Try to build the Gunnplexer and audio amplifier board into shielded or metal container. The horn antenna should be exposed or covered with a very thin plastic sheet to protect it. The Gunnplexer's die-cast body should be well grounded. Try to use 1% tolerance, metal film resistors in the audio amplifier section. These offer the lowest noise. The LM386 audio driver is only capable of driving low-impedance (8/16/32 ohms) headphones. Avoid high-impedance (600 or higher ohms) headphones. A step-up matching transformer can be used to match high-impedance headphones, if needed. You should also always use fresh batteries. The Gunn diode's bias voltage is quite critical and can be damaged if the voltage is too low. Avoid using a single 9 Volt battery or any carbon-zinc batteries. The mixer output signal should be routed using a small piece of coax (RG-174) or shielded wire.

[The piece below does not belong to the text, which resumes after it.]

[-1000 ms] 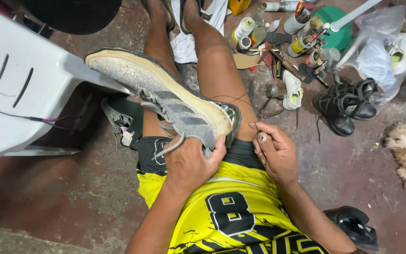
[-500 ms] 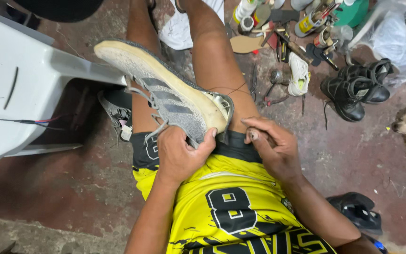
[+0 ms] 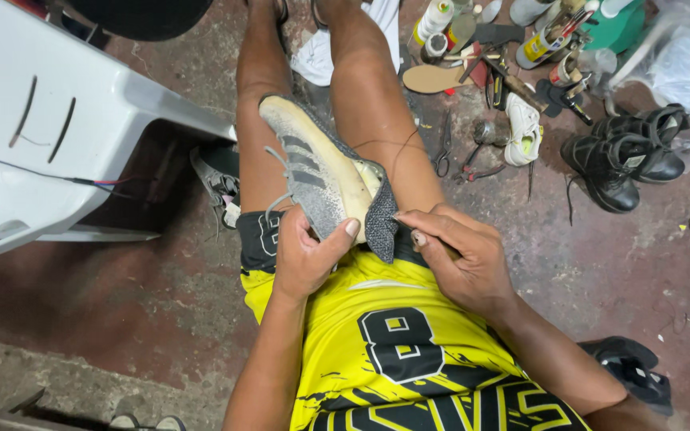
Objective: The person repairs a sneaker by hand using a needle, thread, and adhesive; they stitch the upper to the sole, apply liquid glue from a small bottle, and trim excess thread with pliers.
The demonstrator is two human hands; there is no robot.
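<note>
A grey knit sneaker (image 3: pixel 317 172) with a pale, worn sole lies between my thighs, toe pointing away from me. My left hand (image 3: pixel 307 254) grips its heel end, thumb pressed on the sole edge. My right hand (image 3: pixel 457 259) pinches the dark knit collar at the heel with its fingertips. A thin thread (image 3: pixel 389 144) arcs from the shoe over my right thigh. I cannot tell whether a needle is in my fingers. I sit in a yellow and black jersey.
A white plastic chair (image 3: pixel 49 120) stands at the left. Scissors (image 3: pixel 443 148), bottles, tools and an insole (image 3: pixel 433 77) litter the floor ahead. Black boots (image 3: pixel 628 156) and a white shoe (image 3: pixel 523 128) lie right. Another shoe (image 3: pixel 219 185) sits under my left leg.
The sneaker has swung from lying across my left thigh to pointing away between my legs. My right hand has closed onto its heel collar. The view shifted slightly.
</note>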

Bug Alert! This design is still experimental! You may wish to experiment with the amplifier gain and low pass filtering to suit your particular need. Also, there can be switching noise breakthrough on the 7660 voltage inverter line. To cure this, use a switching regulator which oscillates above 20 kHz.
Top view of a Solfan 10 GHz Gunnplexer. There are five solder tabs on this particular version. Starting from the left, is the Mixer Diode Output. This should have a parallel 1 kohm resistor / 1000 pF capacitor soldered to ground across it. This acts as a DC return for the bias voltage the Gunnplexer places on the mixer diode. The 1000 pF capacitor shunts any stray RF signals to ground. The two tabs to the right are Ground and an Isolated tab. The isolated tab isn't used in this application, but is useful for hanging extra components off of. The tab to the right of those is another Ground tab, and the last solder tab is for the Gunn Diode Bias voltage. This will be around +9 Volts. Both the mixer and Gunn diodes are extremely static and shock sensitive, so be careful around them. If they blow - you are basically screwed.

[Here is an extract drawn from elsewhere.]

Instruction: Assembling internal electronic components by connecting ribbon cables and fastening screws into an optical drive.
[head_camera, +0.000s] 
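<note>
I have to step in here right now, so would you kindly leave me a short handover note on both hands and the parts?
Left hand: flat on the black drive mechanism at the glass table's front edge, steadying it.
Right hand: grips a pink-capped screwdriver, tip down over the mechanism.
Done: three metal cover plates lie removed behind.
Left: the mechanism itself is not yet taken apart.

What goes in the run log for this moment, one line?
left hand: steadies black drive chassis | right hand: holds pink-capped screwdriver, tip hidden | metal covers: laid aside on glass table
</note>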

Alternate view. This particular model was retuned back into the ham band (10.2 GHz). The exact frequency isn't important, and will most likely be around 10.525 GHz when you first receive it. The metal mounting plate might vary with the particular Gunnplexer model you use.
Inside the horn antenna. Be sure to use brass or stainless steel hardware for mounting the horn.
This is an Alpha 10 GHz Gunnplexer from an automatic door opener. The solder posts from left-to-right are: Mixer Diode Output, Ground (bottom post), and Gunn Diode Bias.
Low-noise amplifier board. Only picture available. The 78M09 is on the upper left. The TL074 is the large IC in the middle. The ICL7660 voltage inverter is on the lower right. LM386 audio driver is above that. Red/Green/Blue wire bundle is for the volume control.
Overall view before final assembly. The low-noise amplifier board is mounted into an old cookie tin. It is mounted to the back of the Gunnplexer via rubber standoffs.
Close up view of the Gunnplexer's connections and mounting hardware. Note the rubber washers. These are actually faucet washers. They make great stand-offs.
Inside the cookie tin. Battery holder is the black thing on the left.
Completed doppler stethoscope. Volume potentiometer has a built-in on/off control. Try to pick a cookie tin that isn't... ahh... so gay.
Alternate side view.
Inside the cookie tin case on the completed doppler stethoscope. A piece of art foam is on the bottom of the tin to protect the battery pack.